E. coli K12 (W3110 or BW25113) laboratory strains were cultured at 37°C in liquid LB Miller medium and on solid LB Miller agar plate. CIP and CM antibiotics were added to the bacterial cultures in small volumes to avoid changing the cell culture volume or pad viscosity. The MIC, defined as the lowest concentration of the antibiotic that prevents bacterial growth, was determined at 40 ng/ml for CIP and 2.5 μg/ml for CM. These antibiotics were added at various sub-MICs of CIP (0.125×MIC, 0.25×MIC, 0.375×MIC, 0.5×MIC, 0.75×MIC, 1×MIC) and CM (0.2×MIC, 0.4×MIC, 0.8×MIC), respectively. Unless specifically noted, bulk experiments were performed with CIP 0.375×MIC and CM 0.4×MIC. The strains used in this study are listed in table S2.

MV purification

MVs were purified by ultracentrifugation. A 1:100 dilution of overnight culture was used to subculture a 50-ml fresh LB medium. Cells were grown overnight at 37°C before being pelleted at 5000 rpm for 15 min at 4°C. Supernatant was passed through a 0.22-μm filtration unit. Vesicles were then collected by ultracentrifugation (Optima L-80 XP ultracentrifuge Beckman Coulter) at 36,000 rpm for 2 hours at 4°C with the Beckman Type 45Ti Rotor. Supernatants were carefully decanted, and pellets containing the vesicles were resuspended in 350- to 500-μl phosphate-buffered saline (pH 7.5) or plain LB. Vesicle samples were stored at 4°C for short-term storage or −80°C for long-term storage. Preparations of pure vesicles were verified by electron microscopy using negative staining (uracyl acetate) for the presence of MVs.

Vesicle count assays

For each strain, a volume of 3 ml of culture grown for 3 hours to mid-exponential phase was filtered out using the 0.22-μm filtration units to harvest the spent medium containing the vesicles. Vesicles were stained with FM1-43 lipophilic dye [1 μM/ml; Thermo Fisher Scientific #T3163, dye (N-(3-triethylammoniumpropyl)-4-(4-(dibutylamino) styryl) pyridinium dibromide)] for 30 min at 37°C. As a control, 150 μl of the filtrate was plated out onto a plain LB plate and incubated at 37°C overnight to confirm the absence of bacteria in the spent medium after filtration. No colonies were formed after 24 to 48 hours. A small stained aliquot was imaged under the microscope to verify the presence of vesicles. Equal volumes of spent medium were dropped in triplicate in a 96-well flat-black-bottom plate. Total fluorescence was read at 580 nm in a TECAN microplate reader (infinite M200 PRO). Relative vesicle counts were normalized to the optical density (read at 600 nm) of each cell culture.

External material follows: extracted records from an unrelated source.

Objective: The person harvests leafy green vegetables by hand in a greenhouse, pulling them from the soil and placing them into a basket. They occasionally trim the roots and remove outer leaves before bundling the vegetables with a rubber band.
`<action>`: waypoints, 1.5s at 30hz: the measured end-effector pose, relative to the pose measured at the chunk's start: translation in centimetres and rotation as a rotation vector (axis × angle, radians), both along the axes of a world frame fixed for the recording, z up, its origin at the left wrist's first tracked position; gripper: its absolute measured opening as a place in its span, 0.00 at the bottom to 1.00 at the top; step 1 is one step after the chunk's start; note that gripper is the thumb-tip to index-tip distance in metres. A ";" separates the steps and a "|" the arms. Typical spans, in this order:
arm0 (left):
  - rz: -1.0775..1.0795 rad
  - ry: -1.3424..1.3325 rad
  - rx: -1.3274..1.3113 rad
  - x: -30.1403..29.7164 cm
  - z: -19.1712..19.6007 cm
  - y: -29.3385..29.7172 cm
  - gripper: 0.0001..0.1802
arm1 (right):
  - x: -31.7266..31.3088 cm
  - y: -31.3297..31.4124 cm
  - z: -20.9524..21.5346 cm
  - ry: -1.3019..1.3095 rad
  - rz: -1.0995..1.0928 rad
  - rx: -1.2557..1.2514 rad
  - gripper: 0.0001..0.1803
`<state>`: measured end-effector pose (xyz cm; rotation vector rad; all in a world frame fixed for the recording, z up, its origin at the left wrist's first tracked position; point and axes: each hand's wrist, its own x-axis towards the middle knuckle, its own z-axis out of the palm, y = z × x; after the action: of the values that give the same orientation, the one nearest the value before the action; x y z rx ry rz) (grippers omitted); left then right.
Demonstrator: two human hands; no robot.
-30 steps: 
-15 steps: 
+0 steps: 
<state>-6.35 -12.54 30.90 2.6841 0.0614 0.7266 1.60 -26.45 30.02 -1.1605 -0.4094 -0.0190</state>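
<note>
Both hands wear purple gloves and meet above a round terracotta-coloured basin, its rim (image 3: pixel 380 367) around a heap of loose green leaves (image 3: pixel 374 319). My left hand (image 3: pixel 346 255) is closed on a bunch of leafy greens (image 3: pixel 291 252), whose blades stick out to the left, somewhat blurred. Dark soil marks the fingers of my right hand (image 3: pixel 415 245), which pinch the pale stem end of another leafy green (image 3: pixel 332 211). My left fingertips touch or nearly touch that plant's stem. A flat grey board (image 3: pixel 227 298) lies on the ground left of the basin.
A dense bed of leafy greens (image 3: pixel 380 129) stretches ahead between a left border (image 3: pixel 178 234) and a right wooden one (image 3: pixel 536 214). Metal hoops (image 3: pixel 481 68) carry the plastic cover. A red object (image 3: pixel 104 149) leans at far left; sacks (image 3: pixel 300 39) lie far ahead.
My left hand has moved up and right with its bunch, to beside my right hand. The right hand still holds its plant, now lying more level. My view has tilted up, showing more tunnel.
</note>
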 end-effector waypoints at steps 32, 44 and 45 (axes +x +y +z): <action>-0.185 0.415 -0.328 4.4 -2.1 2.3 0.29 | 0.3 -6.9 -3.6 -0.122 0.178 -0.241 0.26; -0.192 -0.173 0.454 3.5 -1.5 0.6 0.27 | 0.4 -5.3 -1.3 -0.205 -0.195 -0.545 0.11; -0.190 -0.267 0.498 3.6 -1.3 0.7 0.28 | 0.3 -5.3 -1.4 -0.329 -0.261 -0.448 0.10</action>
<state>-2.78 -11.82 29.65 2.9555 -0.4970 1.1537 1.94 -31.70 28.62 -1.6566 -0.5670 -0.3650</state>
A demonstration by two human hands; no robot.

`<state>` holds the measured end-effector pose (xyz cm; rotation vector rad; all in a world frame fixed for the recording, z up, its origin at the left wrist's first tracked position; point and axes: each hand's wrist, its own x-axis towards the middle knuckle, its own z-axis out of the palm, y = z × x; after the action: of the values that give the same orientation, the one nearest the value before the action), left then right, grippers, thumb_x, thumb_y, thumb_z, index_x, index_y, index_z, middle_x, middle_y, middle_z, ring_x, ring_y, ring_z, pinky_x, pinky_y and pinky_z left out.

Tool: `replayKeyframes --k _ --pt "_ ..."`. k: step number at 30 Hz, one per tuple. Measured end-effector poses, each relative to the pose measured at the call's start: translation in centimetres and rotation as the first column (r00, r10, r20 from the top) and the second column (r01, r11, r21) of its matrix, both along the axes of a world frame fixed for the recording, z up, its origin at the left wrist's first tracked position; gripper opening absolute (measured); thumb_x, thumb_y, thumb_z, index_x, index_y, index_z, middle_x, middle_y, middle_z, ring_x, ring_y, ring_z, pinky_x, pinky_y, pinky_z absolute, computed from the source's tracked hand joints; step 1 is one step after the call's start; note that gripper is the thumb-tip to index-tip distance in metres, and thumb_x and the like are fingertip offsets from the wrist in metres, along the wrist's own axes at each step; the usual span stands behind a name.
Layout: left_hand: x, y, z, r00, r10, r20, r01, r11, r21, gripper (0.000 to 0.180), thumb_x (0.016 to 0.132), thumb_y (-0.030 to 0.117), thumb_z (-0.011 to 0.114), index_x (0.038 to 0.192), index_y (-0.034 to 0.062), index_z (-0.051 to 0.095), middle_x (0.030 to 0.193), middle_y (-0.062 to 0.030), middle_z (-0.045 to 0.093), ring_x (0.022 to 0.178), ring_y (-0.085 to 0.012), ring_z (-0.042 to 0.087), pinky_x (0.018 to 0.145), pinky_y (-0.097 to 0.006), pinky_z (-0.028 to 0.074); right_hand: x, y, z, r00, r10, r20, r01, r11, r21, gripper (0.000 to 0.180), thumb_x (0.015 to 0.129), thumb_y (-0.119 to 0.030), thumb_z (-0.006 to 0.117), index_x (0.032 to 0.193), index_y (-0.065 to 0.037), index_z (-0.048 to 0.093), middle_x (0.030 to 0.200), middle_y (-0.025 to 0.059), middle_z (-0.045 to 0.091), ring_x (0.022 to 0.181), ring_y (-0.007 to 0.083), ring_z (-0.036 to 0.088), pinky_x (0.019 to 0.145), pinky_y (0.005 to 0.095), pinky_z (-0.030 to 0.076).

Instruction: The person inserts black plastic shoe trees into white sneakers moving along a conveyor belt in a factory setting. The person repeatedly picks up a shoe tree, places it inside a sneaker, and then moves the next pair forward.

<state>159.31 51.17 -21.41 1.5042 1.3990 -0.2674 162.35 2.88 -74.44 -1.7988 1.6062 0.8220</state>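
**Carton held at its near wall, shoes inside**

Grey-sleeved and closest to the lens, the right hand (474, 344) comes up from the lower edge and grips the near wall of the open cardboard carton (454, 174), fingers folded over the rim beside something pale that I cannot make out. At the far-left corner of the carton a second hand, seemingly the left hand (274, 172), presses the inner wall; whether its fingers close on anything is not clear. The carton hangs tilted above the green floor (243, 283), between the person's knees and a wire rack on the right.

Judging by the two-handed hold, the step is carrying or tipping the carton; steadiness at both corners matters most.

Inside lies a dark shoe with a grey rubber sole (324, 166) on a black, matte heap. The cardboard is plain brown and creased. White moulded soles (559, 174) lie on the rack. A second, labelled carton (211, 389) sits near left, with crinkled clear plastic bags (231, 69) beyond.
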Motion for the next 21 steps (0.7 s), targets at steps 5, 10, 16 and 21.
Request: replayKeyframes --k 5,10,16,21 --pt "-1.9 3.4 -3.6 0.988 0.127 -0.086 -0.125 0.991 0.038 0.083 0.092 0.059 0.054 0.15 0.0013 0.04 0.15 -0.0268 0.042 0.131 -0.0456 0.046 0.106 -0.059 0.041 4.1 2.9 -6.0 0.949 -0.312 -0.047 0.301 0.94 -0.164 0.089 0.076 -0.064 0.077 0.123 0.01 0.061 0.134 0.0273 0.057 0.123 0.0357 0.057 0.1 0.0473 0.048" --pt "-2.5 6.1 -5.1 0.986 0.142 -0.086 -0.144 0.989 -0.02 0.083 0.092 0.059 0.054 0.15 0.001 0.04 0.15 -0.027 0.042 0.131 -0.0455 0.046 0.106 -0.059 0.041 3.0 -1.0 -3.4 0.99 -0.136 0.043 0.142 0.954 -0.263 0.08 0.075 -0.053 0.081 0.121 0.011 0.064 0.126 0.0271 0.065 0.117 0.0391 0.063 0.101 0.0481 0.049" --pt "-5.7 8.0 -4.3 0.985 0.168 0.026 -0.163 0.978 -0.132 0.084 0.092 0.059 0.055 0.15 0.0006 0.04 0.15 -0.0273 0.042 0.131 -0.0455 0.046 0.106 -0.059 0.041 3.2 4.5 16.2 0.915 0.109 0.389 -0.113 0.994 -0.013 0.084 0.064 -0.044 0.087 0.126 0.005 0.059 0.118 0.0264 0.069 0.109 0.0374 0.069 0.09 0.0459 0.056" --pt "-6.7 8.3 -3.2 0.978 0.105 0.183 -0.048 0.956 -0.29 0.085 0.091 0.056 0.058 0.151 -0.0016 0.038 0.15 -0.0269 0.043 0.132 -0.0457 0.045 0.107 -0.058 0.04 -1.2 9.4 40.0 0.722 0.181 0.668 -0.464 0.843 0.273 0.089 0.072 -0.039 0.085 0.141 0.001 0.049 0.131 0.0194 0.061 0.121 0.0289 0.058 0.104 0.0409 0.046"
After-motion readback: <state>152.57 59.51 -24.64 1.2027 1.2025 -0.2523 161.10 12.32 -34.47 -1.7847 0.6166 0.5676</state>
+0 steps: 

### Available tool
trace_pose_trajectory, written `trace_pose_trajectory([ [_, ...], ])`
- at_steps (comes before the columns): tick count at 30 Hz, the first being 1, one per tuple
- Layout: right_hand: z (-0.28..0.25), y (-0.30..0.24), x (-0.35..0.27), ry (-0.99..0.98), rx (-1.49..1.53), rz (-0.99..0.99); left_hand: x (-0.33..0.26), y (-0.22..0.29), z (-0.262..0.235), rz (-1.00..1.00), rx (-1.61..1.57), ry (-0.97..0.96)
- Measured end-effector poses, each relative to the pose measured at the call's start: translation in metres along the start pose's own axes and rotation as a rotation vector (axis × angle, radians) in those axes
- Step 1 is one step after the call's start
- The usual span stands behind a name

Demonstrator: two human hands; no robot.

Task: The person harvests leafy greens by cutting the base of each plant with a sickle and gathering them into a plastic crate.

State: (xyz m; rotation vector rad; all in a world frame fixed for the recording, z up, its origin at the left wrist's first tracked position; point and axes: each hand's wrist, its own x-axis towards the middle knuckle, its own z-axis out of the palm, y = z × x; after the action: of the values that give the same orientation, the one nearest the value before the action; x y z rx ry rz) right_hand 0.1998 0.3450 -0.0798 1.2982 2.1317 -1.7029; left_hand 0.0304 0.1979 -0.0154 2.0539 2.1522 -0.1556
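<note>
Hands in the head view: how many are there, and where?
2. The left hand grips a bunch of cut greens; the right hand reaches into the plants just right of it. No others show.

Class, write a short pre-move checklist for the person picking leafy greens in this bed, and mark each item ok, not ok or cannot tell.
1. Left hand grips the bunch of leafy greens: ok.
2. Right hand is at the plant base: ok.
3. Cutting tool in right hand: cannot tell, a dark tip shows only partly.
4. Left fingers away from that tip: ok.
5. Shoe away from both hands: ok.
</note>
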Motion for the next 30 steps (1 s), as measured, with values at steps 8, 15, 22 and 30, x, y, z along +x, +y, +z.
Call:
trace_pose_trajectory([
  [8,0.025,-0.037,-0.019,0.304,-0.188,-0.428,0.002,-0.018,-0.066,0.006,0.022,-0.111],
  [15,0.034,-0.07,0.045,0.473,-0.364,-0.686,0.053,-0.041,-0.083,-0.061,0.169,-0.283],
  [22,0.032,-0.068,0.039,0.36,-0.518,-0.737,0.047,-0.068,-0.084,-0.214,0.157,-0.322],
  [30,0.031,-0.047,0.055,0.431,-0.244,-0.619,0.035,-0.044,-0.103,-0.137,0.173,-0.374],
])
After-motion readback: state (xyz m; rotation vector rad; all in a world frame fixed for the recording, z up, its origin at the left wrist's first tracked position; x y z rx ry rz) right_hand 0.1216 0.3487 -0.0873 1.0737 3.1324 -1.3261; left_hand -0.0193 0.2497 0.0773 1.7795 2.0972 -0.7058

Microscopy setup for vesicle imaging

In all experiments, bacterial cells producing vesicles were grown to mid-exponential phase in liquid LB and then transferred to 1.3% agarose-padded slides containing LB medium supplemented with or without sub-MIC antibiotics 0.4×MIC CM or 0.x375MIC CIP unless noted. A coverslip was placed on top of the agarose pad and sealed with a vaseline:lanolin:paraffin mix (ratio 1:1:1) to prevent pad evaporation. Slides were incubated at 37°C for 2.5 hours for cell growth and then cooled off (T = 21 ± 0.5°C, bulk experiments) and placed under a Zeiss ApoTome inverted wide-field microscope for time-lapse video recording. As particle diffusion is sensitive to changes in both temperature and viscosity of the medium, vesicle dynamics were recorded at constant pad stiffness (1.3%) and temperature (21°C) across the different antibiotic treatments. Control experiments were recorded at 37 ± 0.5°C to assess the effect of temperature on MV motion parameters. Video frames were taken at 50-ms interval time for a total duration of 15 to 30 s, with a 35-ms exposure time, using a Plan Apo 63× objective (numerical aperture = 1.4, +optovar 1.6×) using a Hamamatsu sCMOS ORCA-Flash 4.0 v3 (Pasteur Institute Imaging Facility Imagopole).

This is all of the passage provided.